On se laisse entraîner vers la fin de cet album peut-être trop court, en tous cas parfaitement abouti, car il annonce que d’autres choses vont apparaître et que notre homme a trouvé et retrouvé l’envie de revenir au-devant de la scène. Grand merci à TRAMPLED BY TURTLES d’avoir trouvé le juste milieu d’un album de retour vers les vivants (que nous sommes) dans une sorte d’abondance joyeuse et remplie d’émotions et d’avoir réussi à dévier ce qui aurait pu n’être qu’un album solo de souffrances solitaires et parfois un peu vaines.

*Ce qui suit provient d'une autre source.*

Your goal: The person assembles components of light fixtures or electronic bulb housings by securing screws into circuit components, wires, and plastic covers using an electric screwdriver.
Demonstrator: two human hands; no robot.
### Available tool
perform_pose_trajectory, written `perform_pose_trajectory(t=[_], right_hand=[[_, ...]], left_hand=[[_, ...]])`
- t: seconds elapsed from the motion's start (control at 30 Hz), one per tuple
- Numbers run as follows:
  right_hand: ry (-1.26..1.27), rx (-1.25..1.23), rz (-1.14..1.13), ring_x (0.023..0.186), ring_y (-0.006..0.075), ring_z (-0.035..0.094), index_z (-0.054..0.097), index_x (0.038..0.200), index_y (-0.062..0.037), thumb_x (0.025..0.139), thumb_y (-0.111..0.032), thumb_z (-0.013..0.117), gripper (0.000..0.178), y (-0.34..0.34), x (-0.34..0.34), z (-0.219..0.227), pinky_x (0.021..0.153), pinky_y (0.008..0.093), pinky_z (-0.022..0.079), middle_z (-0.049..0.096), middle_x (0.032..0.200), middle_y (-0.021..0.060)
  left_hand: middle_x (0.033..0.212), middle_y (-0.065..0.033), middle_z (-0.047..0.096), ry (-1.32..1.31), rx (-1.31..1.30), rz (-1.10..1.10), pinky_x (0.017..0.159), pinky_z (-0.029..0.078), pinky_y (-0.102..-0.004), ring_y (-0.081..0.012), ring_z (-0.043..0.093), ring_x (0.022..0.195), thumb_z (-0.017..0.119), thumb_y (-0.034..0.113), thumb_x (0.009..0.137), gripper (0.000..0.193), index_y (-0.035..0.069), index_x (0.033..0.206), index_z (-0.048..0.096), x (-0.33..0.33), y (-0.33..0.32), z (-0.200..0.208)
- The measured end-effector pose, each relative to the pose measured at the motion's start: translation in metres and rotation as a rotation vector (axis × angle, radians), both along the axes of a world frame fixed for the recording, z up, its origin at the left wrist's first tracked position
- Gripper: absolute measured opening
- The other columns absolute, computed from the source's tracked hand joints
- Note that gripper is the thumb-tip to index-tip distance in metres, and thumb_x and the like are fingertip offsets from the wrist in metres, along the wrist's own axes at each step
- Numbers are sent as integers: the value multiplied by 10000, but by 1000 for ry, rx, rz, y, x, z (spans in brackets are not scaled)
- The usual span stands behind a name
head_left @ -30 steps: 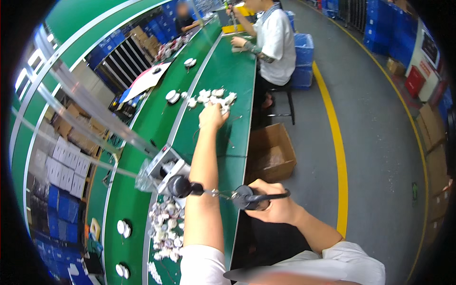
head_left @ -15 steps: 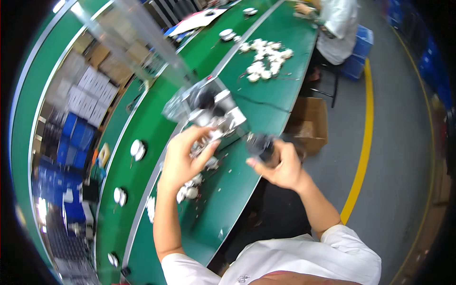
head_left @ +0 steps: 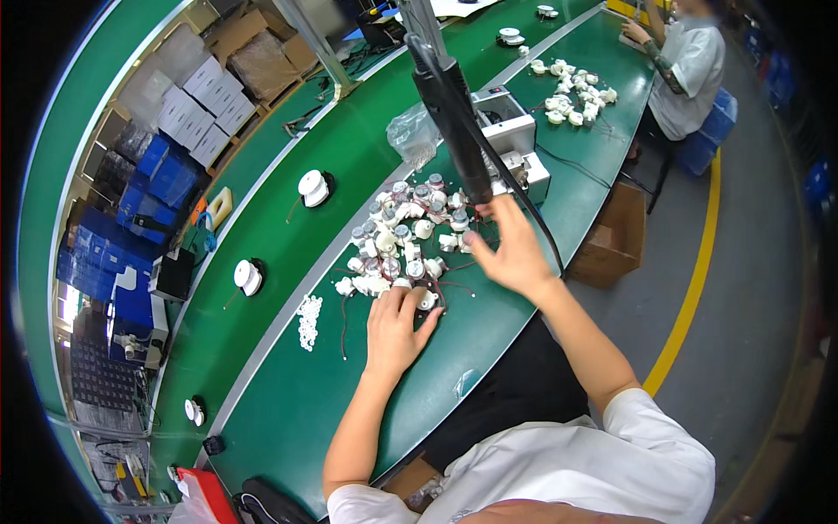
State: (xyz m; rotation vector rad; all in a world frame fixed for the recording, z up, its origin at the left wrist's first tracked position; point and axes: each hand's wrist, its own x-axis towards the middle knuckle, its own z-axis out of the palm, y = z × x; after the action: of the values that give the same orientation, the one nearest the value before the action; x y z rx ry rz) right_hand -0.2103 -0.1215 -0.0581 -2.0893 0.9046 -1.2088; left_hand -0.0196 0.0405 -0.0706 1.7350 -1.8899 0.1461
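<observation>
My left hand [head_left: 394,336] rests at the near edge of a pile of small white motors [head_left: 384,236] with grey caps and thin red and black wires. Its thumb and index finger close around one white motor [head_left: 428,300]; the other fingertips are partly hidden against the pile. A black electric screwdriver [head_left: 454,127] hangs upright on its cable above the table. At its lower end my right hand [head_left: 517,253] is open, thumb apart from the fingers, with nothing visible in it. The fingertips are slightly blurred, and whether they touch the tool is unclear.
A silver-grey machine box [head_left: 508,131] stands behind the screwdriver, a clear plastic bag [head_left: 412,135] beside it. Small white rings [head_left: 308,323] lie left of the pile. White round units [head_left: 314,189] line the green belt. A cardboard box [head_left: 609,244] and a seated person [head_left: 690,65] are at right.
My right hand has let go of the screwdriver, which now hangs higher. My left hand has moved from beside the machine box down to the motor pile. The view has shifted.
</observation>
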Motion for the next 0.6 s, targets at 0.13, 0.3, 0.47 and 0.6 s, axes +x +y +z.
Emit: perform_pose_trajectory(t=[0.13, 0.3, 0.47, 0.6], right_hand=[[169, -288, -69, 1201, 396, 543, 553, 1323, 7, 835, -132, 789, 559, 31, 11, -14, 1004, 471, 469, 528, 1304, 208], [224, -371, 124, 1088, 362, 592, 587, 1344, -50, 847, -50, 734, 518, 51, 25, -32, 935, 452, 515, 563, 1264, 174], [435, -279, 400, 1087, 354, 615, 583, 1347, -107, 892, -45, 686, 470, 21, 26, -36, 924, 445, 531, 590, 1189, 127], [475, -105, 412, 981, 372, 660, 574, 1214, -79, 887, -85, 721, 358, 18, 7, -29, 831, 473, 546, 595, 1121, 126]], left_hand=[[1056, -108, 634, 143, 38, -179, 824, 507, -419, -322, 630, 947, 859, 235, 805, 385, 72, 1116, 700, 9, 13, 2], [1178, -97, 667, -80, 22, 48, 945, 477, -436, -306, 604, 1064, 840, 290, 817, 536, 101, 1290, 670, 36, 12, 7], [1101, -86, 699, 83, 101, -90, 911, 476, -412, -290, 610, 1021, 808, 184, 848, 473, 83, 1289, 670, 30, 3, -12], [1068, -111, 681, 223, 60, -123, 858, 506, -416, -317, 633, 970, 782, 149, 873, 424, 73, 1272, 661, 18, -12, -24]])
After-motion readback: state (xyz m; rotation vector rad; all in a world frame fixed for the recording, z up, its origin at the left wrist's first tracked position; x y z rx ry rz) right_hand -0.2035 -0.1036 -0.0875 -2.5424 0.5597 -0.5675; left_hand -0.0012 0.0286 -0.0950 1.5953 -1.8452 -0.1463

Un dernier mot sur la pochette « cryptée » : un mélange auquel les dernières pochettes plutôt monochromes du groupe ne nous avait plus habitués : un peu de désert américain/indien avec cette mâchoire d’animal ficelée et séchée au soleil, un peu de BASQUIAT pour habiller la dépouille de ce squelette déchiqueté, mi-loup, mi-mouton, et tout en haut (à la place d’un éventuel titre d’album), écrit avec le sang qui gicle de la gueule ouverte de l’animal (encore blessé et soufrant donc) semblant crier (en français) une dernière fois sa douleur, les lettres « Jésus en larmes ». peut-être les larmes d’agonie du Christ au jardin des Oliviers à la veille de sa Passion ? Comprenne qui pourra (ou qui croira).